The re-epithelization process, characterized by the proliferation and migration of keratinocytes towards the core part of the lesion, originates in this phase as the area between the bottom and the edges of     the wound is filled with granulation tissue. This represents the matrix in which keratinocytes, residing on lesion edges, migrate and proliferate (29) Skin re-epithelization structural organization can be explained by two models: sliding and rolling models. According to the sliding model, keratinocytes of the basal layer suffer a modification of their anchoring joints (desmosomes and hemidesmosomes), allowing their detachment and lateral migration into the core part of the lesion. According to  the  rolling model, keratinocytes go through a morphological and functional modification, together with desmosomes, resulting in them rolling towards basal keratinocytes, which instead remain anchored to the basal membrane (30) Basal layer regeneration leads keratinocytes to proliferate and differentiate vertically, restoring the physiological features of the multilayered epithelial tissue.

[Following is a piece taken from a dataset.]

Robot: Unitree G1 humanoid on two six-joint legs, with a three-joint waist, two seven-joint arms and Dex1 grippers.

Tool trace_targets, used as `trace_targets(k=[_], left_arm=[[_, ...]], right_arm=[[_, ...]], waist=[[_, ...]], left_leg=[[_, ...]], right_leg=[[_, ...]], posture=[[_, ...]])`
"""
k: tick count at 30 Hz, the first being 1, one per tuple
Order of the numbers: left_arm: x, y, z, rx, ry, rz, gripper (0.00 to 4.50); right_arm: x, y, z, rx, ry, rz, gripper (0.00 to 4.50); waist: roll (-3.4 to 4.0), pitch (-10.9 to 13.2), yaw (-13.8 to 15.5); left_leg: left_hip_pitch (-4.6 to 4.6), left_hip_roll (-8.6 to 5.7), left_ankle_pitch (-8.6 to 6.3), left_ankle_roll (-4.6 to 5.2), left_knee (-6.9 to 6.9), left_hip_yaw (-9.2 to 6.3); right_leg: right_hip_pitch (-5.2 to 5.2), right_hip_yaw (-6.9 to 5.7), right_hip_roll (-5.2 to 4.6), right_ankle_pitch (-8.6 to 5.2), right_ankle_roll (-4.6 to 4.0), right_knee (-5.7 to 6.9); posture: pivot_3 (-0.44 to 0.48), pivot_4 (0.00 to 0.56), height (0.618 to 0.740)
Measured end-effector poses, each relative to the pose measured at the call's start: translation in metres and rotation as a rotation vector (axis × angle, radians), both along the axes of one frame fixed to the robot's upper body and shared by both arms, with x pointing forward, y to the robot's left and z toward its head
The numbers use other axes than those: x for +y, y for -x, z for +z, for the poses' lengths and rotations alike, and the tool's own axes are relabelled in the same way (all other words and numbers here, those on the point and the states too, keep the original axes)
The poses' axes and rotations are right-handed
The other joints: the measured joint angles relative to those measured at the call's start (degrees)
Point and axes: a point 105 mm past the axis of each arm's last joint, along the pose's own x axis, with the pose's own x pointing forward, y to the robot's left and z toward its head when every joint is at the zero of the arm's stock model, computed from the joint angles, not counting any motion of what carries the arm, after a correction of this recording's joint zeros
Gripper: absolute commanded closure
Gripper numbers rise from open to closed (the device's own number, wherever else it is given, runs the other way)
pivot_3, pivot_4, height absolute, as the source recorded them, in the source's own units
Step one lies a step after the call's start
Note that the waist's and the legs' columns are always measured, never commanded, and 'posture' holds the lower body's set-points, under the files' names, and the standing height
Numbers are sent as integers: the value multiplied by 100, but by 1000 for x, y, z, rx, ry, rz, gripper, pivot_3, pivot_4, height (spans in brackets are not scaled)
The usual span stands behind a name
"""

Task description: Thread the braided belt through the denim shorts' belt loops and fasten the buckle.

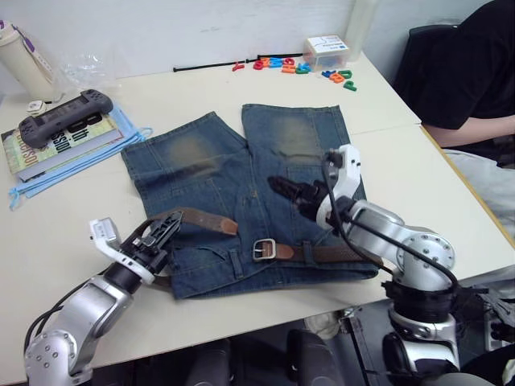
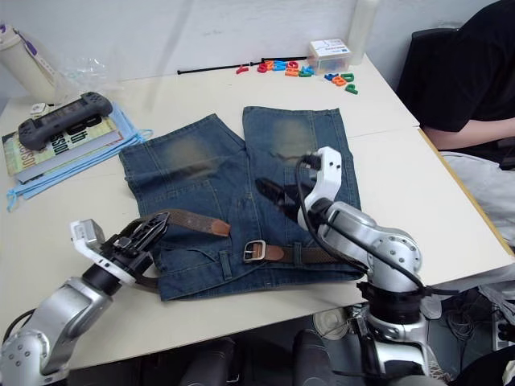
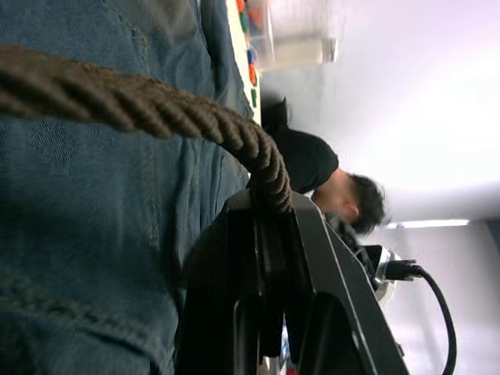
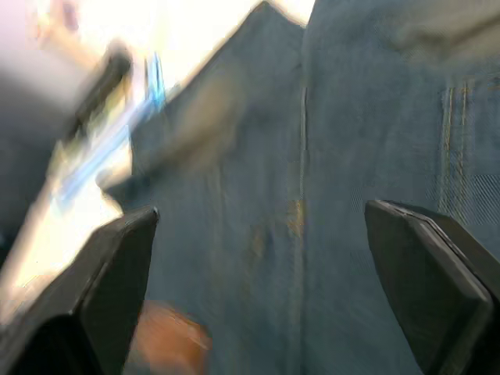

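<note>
Belt (image 1: 318, 252) lies along the waistband of the shorts (image 1: 241, 193), which are spread flat on the tabletop (image 1: 418, 173) with waist toward the robot and legs pointing away. Buckle (image 1: 264, 249) sits mid-waistband; from there the strap runs toward the robot's right under at least one belt loop (image 1: 306, 252). Tan tip end (image 1: 211, 219) rests on the denim left of the buckle, unfastened, and the braid loops back to the shorts' left edge. Left gripper (image 1: 161, 233) has its jaws clamped on the braided strap there. Right gripper (image 1: 291, 193) hovers above the shorts' middle, jaws apart, nothing between them. Off to the left: stack of books (image 1: 56, 145) with a game controller (image 1: 66, 115) on top. Far edge: coloured letters (image 1: 294, 67), small box (image 1: 326, 51). Person in black seated at right (image 1: 459, 72)
</note>
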Motion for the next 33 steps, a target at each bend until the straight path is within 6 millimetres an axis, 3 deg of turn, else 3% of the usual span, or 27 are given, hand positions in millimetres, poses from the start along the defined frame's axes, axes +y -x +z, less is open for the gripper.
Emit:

The remodeling phase starts about three weeks after an injurious advent and lasts for over a year. During this phase, all processes activated in previous phases are silenced and macrophages, isolated endothelial cells and myofibroblasts run into apoptosis or they are relocated from the wound, leaving a region rich in collagen and other extracellular matrix deposition (ECM) proteins. Interactions between the epidermis and dermis, together with additional feedback, allow the continuous regulation of skin integrity and homeostasis. Type III collagen, located in ECM, is gradually replaced in 6–12 months.

If I can put these processes auto-immunotherapy and wound healing together I can explain this auto-healing cancer patient case.

I can’t explain perfectly what happens in this case: a religious miracle’s or a scientific natural process?
 

Conclusions

In recent years, a deeper understanding of the molecular bases of cutaneous squamous cell carcinogenesis (CSCC) has helped identify novel therapies. EGFR inhibitors were found  to  be promising drugs in CSCC, based on several studies that suggested an important role for this pathway   in CSCC development at a time when there was little to offer patients by way of effective treatment (33- 34-35). Subsequently, other targets were evaluated and continue to be developed. More recently, the high mutational burden of this tumor and the increased risk of CSCC in immunosuppressed patients have raised the possibility of using immunotherapy to treat CSCC. As the new checkpoint inhibitors   are surprisingly effective in other tumors, some CSCC cases have also been treated, with anti-PD-1 yielding particularly good responses. Cemiplimab is the first drug approved by the FDA and the European Medicines Agency (EMA) for the treatment of locally advanced and metastatic CSCC (36) It seems likely that other checkpoint inhibitors will be incorporated into the therapeutic arsenal of CSCC in the near future. In this case report, a non-understanding healing regression of the SSC tumor has been identifying. “A magical biological healing” has happened; a very rare clinical case. The older human race has the biology capacity on auto healing skin cancer?

It is important to emphasize that patients who are receiving drug treatments that are associated with increased susceptibility to developing CSCC may require dermatological supervision, especially if any suspicious skin lesion arises.

The major message emerging from my review is that I should guard against the view that CSCC is a tumor with a good prognosis simply because it usually has a favorable evolution. In truth, its high incidence means that the absolute frequency of complicated and disseminated cases will also be high.